**Problem statement**: The answer must be every line of the records below that contains the word "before".

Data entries
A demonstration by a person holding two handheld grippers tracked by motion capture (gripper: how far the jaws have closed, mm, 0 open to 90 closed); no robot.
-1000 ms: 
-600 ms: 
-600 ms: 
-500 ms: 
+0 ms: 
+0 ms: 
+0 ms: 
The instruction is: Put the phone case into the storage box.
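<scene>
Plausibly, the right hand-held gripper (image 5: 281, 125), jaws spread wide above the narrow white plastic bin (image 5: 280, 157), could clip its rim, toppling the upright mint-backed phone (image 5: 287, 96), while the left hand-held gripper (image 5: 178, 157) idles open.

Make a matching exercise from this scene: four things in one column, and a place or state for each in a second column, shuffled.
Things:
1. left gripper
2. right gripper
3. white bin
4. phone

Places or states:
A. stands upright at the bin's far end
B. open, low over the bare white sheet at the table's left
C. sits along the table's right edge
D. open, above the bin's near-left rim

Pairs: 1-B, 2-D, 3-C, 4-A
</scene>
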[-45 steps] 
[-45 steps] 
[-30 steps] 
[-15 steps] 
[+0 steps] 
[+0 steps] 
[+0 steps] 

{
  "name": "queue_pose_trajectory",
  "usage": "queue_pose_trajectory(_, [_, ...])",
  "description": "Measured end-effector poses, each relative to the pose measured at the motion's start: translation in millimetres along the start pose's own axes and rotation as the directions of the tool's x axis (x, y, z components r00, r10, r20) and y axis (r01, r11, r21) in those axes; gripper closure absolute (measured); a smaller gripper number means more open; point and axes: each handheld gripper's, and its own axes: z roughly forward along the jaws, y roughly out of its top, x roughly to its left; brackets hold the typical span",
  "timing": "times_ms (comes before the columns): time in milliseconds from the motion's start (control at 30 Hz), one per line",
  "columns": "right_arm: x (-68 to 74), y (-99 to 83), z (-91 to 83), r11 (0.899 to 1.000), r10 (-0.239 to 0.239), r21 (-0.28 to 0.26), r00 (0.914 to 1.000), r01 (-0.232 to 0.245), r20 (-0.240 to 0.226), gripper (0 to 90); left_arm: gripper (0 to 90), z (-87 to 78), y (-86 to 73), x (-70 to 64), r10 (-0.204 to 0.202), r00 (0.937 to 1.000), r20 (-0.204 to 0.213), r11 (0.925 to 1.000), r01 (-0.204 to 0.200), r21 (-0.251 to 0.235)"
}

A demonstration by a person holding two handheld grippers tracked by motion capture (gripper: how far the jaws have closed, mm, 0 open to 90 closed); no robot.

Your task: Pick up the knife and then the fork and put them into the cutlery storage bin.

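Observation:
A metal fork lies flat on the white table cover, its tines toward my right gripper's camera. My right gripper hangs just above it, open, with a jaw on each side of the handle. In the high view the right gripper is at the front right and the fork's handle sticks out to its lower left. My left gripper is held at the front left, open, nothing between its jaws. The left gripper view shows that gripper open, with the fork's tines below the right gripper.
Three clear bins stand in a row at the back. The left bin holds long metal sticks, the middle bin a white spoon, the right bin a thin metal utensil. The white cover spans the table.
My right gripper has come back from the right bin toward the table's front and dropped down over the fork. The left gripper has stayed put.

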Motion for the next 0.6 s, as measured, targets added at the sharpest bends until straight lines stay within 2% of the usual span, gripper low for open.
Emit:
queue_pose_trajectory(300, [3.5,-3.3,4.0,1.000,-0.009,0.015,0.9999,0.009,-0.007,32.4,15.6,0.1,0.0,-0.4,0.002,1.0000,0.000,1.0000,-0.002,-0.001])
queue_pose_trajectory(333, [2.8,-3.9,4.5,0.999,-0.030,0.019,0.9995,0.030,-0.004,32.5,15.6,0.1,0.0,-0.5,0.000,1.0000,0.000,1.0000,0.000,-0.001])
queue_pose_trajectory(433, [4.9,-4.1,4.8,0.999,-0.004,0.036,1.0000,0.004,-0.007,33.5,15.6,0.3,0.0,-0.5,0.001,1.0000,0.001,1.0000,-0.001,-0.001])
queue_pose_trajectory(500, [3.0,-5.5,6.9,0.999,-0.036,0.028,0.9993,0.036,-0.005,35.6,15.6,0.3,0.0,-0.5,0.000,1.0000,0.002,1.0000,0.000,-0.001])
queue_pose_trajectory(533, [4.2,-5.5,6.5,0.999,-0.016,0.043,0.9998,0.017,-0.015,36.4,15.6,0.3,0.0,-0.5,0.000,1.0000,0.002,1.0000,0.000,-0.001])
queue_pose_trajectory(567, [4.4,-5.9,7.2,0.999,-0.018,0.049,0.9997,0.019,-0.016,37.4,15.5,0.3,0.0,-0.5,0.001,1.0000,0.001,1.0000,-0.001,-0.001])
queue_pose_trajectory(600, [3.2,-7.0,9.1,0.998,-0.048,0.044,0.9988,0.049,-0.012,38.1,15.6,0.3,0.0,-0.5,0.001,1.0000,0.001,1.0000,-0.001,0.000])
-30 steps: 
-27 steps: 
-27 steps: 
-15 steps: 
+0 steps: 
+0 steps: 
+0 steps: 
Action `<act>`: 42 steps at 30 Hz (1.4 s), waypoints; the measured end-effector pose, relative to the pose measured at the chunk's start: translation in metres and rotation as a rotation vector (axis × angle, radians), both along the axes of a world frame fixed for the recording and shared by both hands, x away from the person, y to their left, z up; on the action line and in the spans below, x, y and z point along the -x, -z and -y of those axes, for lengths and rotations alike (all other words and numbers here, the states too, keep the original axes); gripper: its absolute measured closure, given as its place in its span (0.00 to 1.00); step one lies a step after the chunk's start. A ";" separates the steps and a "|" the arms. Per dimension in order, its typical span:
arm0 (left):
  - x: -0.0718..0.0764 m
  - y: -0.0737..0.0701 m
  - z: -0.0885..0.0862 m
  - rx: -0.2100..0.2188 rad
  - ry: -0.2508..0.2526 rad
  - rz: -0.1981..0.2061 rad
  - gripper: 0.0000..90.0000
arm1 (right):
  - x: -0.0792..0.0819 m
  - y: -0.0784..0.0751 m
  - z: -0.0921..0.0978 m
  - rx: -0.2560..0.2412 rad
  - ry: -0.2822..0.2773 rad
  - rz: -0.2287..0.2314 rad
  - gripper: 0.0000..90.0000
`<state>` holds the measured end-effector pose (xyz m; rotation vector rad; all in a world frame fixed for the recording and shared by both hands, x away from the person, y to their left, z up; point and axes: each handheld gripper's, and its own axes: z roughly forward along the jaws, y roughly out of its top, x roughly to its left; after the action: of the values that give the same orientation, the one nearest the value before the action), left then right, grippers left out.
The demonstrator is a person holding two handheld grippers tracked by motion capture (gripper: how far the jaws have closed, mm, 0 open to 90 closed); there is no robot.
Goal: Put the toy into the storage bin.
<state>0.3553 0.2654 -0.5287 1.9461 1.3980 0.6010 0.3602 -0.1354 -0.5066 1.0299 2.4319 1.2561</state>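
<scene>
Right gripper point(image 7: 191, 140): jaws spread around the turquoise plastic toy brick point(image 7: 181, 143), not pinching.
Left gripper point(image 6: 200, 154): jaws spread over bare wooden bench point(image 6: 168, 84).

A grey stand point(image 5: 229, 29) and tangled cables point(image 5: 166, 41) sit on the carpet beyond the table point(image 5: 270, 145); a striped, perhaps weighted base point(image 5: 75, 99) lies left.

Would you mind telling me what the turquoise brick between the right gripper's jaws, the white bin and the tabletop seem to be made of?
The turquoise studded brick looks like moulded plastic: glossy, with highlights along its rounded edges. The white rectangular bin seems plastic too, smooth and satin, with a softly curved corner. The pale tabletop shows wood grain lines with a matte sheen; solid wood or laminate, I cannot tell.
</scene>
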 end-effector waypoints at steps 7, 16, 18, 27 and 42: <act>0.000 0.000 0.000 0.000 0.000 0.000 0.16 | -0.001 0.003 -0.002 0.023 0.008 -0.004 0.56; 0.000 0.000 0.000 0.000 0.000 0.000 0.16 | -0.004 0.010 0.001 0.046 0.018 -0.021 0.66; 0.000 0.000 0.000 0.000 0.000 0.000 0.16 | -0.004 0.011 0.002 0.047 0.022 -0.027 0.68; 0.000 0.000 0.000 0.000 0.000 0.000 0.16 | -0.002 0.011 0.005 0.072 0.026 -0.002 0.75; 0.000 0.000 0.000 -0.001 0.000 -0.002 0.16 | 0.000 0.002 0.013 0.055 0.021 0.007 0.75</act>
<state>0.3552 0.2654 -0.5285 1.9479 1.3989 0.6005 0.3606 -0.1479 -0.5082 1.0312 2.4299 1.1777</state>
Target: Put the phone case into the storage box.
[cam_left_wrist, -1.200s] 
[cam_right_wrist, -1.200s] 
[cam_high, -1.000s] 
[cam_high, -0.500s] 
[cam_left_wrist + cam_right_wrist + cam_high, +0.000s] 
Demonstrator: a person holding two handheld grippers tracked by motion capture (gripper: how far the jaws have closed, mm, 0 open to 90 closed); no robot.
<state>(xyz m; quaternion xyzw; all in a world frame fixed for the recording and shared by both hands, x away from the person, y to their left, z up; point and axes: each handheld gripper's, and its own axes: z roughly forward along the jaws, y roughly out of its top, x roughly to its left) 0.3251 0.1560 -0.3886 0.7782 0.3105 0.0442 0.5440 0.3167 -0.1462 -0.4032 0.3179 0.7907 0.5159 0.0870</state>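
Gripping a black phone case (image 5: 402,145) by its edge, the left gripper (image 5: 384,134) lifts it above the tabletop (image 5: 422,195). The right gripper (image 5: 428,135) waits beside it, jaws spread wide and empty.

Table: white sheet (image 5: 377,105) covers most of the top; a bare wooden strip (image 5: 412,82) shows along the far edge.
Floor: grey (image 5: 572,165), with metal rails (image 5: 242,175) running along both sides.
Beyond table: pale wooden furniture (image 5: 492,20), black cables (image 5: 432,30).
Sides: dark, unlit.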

**Solution to the problem**:
  "timing": "times_ms (comes before the columns): time in milliseconds from the motion's start (control at 30 Hz), one per line",
`<state>` holds the measured end-effector pose (xyz m; rotation vector rad; all in a world frame fixed for the recording and shared by both hands, x away from the person, y to their left, z up; point and axes: each handheld gripper's, and its own axes: z roughly forward along the jaws, y roughly out of its top, x roughly to its left; after the action: of the values that give the same orientation, the one nearest the value before the action), left then right, grippers left out.

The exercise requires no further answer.